L’empire qu’Ivan le Terrible avait fondé après avoir achevé l’expulsion des barbares n’était chrétien que de nom ; la forme comme le fond était mongole. Pierre le Grand lui avait fait subir plusieurs changemens, et l’avait seulement rapproché de la civilisation occidentale ; le principe était resté le même. La Russie asiatique n’a disparu que dans les ruines de Sébastopol. Pendant plusieurs siècles, les ducs de Moscou se sont considérés comme les vassaux du grand-khan. Ils lui payaient tribut, battaient monnaie en son nom, prenaient à leur solde ses officiers et ses soldats, guerroyaient pour lui : c’est ainsi qu’ils s’emparèrent de villes considérables trop éloignées pour que les Tartares en fissent eux-mêmes la conquête.
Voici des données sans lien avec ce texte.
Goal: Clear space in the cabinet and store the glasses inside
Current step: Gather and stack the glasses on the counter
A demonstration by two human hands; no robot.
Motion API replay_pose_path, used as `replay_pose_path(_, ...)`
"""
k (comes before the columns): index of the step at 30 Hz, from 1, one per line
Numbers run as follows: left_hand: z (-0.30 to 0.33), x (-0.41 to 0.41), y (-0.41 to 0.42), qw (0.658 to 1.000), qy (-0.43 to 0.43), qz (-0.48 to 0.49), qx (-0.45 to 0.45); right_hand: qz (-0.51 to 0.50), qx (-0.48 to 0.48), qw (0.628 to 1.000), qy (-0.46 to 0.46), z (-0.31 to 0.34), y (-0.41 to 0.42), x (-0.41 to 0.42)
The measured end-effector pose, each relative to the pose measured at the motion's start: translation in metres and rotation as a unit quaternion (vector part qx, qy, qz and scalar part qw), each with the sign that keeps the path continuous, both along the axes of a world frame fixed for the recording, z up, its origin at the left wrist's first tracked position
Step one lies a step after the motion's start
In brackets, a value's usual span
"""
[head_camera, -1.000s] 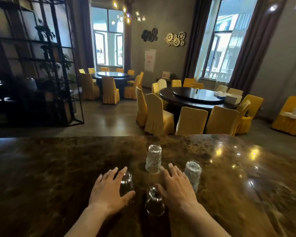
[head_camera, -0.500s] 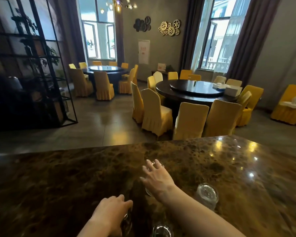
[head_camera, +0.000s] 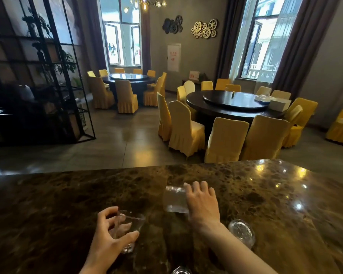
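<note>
Head view: dark marble table spans the near field. Right hand closed around a far glass, centre. Left hand gripping a near tilted glass, fingers wrapped on it. Third glass stands just right of the right forearm; fourth glass at the near edge.

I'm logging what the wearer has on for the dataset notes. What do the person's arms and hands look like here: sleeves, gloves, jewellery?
Both forearms are bare up to the frame's bottom edge: no sleeves show. The left hand and right hand wear no gloves, and no rings, watch or bracelet are visible.
</note>
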State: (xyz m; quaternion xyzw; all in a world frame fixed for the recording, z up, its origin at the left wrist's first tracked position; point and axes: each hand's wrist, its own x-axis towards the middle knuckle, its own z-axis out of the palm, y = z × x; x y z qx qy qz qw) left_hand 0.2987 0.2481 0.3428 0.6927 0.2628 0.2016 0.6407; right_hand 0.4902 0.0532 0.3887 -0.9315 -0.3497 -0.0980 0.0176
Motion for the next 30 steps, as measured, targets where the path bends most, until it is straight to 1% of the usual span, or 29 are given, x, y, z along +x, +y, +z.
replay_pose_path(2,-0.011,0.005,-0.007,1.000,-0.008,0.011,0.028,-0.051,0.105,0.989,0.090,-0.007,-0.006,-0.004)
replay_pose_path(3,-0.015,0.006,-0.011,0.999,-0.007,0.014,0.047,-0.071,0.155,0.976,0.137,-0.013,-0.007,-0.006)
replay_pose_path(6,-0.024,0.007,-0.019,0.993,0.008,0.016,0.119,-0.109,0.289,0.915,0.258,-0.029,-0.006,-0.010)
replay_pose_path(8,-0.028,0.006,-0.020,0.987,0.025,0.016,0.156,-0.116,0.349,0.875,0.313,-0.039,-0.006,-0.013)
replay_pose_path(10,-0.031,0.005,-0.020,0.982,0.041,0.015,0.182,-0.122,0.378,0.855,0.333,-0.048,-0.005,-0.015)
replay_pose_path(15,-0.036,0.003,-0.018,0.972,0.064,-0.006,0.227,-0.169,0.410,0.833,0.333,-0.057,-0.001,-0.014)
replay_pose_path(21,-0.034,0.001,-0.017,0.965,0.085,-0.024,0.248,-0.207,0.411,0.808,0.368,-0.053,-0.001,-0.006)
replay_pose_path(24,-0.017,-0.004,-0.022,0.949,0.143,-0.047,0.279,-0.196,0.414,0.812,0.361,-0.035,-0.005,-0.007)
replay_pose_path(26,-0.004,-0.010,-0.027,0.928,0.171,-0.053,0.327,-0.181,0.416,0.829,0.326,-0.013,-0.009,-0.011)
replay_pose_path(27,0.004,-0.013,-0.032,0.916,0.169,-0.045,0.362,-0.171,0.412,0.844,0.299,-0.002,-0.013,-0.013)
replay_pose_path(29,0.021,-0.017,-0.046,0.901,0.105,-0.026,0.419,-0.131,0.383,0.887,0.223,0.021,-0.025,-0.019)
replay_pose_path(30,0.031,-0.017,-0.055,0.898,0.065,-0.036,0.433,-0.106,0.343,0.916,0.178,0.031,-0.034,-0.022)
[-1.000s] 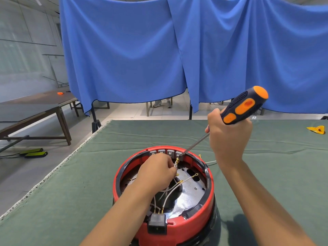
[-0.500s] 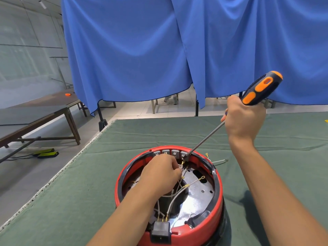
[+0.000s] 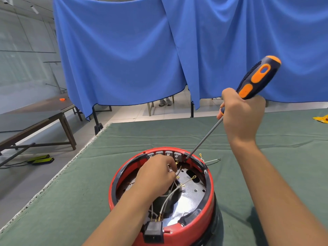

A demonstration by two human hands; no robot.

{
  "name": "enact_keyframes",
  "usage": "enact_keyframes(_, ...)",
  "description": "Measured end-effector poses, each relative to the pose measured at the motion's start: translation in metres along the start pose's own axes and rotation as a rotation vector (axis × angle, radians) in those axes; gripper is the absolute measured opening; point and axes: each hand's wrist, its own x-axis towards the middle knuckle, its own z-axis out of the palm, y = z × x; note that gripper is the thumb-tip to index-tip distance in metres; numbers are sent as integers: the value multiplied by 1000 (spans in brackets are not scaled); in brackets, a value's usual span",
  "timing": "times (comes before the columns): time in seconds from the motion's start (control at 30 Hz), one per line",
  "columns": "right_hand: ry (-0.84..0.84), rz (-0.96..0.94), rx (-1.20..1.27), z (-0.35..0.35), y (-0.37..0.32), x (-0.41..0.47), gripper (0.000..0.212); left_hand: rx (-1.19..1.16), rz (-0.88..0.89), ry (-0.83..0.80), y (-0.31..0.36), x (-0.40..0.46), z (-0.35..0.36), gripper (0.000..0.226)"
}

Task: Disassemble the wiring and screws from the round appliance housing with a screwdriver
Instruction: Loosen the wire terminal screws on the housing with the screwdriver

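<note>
Head view: the red round housing (image 3: 198, 226) sits on the green counter (image 3: 74, 201). Left hand (image 3: 156, 176) reaches inside, fingers pinching the white wires (image 3: 170, 196). Right hand (image 3: 243, 114) grips the orange screwdriver (image 3: 255, 80), its tip at the housing's far inner rim.

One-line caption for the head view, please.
Right hand angles screwdriver into red housing rim; left hand pinches wires.

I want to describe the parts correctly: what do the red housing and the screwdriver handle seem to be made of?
Red housing: probably moulded plastic, smooth with a soft sheen. Screwdriver handle: likely plastic with rubbery grip, navy and orange, one side ribbed; its shaft looks like dull grey metal.
</note>
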Motion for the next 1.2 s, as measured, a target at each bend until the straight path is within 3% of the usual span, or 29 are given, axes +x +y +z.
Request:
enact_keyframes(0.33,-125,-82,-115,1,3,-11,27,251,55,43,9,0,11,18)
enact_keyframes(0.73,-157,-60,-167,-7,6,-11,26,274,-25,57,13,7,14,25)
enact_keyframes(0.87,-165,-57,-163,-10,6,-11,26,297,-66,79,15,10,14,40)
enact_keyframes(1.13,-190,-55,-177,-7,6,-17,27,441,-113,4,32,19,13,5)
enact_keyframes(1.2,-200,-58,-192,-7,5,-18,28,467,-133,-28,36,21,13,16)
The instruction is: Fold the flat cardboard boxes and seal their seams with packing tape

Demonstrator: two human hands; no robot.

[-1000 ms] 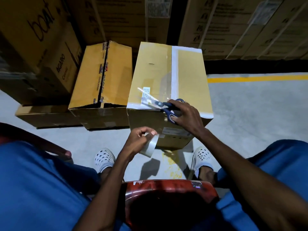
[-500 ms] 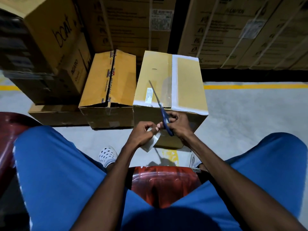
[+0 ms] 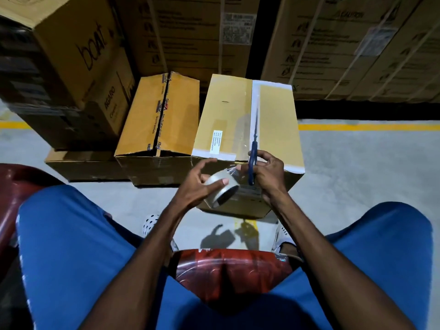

Tout, jusqu’à leur costume, était asiatique. Le seul obstacle à une assimilation complète était la religion. Du reste rien de simple comme le système social des Tartares : des villages pour les individus et un camp pour le prince. Les villes n’existaient pas pour eux ; ils n’en avaient que faire. Les ducs de Moscou voulurent établir ce système chez eux, et réussirent en partie, ils changèrent complètement l’aspect de l’ancienne Russie, qui était riche en villes grandes et libres. Ces villes, ils s’appliquèrent à les détruire, ou, s’ils les laissaient subsister, à les dépouiller de leurs libertés et à les amoindrir. Toute l’autorité fut concentrée dans Moscou, transformé en camp royal. Ivan y fit régner la loi martiale et gouverna par le bâton.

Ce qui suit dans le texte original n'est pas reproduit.